_Assignment_.
Everything from the line containing "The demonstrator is" down to the last line below should be set down exactly, and only that, without the pictures.

_Exercise data_.
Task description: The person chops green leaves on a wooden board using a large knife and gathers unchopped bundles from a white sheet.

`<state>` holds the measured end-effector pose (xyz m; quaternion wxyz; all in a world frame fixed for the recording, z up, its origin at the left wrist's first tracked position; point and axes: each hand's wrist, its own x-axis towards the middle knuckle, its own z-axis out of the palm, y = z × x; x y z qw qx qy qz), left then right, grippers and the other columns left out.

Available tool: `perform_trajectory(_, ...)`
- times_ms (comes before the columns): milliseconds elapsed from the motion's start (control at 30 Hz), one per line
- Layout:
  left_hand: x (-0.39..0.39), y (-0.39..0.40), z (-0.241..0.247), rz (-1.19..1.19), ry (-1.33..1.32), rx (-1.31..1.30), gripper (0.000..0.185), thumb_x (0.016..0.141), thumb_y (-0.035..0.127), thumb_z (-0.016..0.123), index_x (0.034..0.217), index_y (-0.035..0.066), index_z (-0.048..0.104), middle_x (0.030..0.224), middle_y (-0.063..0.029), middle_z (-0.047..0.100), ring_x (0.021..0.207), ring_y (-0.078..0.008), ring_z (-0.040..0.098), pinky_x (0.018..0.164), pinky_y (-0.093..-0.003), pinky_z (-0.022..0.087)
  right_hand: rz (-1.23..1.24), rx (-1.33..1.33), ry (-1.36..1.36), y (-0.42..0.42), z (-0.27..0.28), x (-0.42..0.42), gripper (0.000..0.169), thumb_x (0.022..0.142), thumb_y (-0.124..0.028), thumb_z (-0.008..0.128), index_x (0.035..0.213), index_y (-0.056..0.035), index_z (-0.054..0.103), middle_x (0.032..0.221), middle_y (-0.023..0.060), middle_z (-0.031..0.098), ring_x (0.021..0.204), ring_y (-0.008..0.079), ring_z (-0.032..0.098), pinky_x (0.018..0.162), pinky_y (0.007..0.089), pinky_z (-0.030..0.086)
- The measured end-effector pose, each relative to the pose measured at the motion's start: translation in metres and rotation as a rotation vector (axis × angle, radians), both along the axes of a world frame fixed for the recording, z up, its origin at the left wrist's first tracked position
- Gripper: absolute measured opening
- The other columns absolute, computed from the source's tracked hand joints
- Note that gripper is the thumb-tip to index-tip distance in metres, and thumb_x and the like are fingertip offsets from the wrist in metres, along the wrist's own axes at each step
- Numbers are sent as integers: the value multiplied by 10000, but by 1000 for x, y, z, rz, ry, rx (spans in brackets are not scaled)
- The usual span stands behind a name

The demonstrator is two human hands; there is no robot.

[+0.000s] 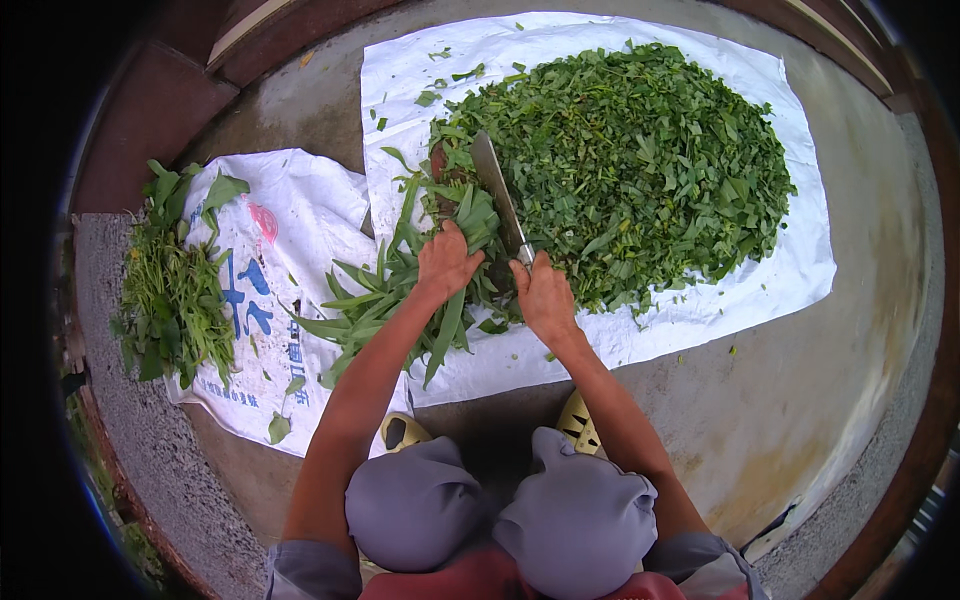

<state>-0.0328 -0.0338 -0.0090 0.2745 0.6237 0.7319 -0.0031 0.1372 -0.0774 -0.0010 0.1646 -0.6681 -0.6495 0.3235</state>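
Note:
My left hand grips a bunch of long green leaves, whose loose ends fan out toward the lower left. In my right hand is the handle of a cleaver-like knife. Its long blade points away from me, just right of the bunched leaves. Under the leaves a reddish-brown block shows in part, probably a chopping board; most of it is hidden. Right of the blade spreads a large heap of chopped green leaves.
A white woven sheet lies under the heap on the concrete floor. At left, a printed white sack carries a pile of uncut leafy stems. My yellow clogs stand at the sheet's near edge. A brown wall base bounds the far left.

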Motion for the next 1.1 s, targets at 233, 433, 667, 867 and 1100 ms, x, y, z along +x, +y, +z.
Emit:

_Exercise output_.
The demonstrator is two human hands; there is no robot.

[+0.000s] 

<state>-0.0328 -0.0338 -0.0090 0.2745 0.6237 0.7319 -0.0031 0.1372 -0.0774 -0.0010 0.1646 -0.6681 -0.6495 0.3235</state>
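Note:
My left hand grips a bunch of long green leaves, whose loose ends fan out toward the lower left. In my right hand is the handle of a cleaver-like knife. Its long blade points away from me, just right of the bunched leaves. Under the leaves a reddish-brown block shows in part, probably a chopping board; most of it is hidden. Right of the blade spreads a large heap of chopped green leaves.
A white woven sheet lies under the heap on the concrete floor. At left, a printed white sack carries a pile of uncut leafy stems. My yellow clogs stand at the sheet's near edge. A brown wall base bounds the far left.
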
Motion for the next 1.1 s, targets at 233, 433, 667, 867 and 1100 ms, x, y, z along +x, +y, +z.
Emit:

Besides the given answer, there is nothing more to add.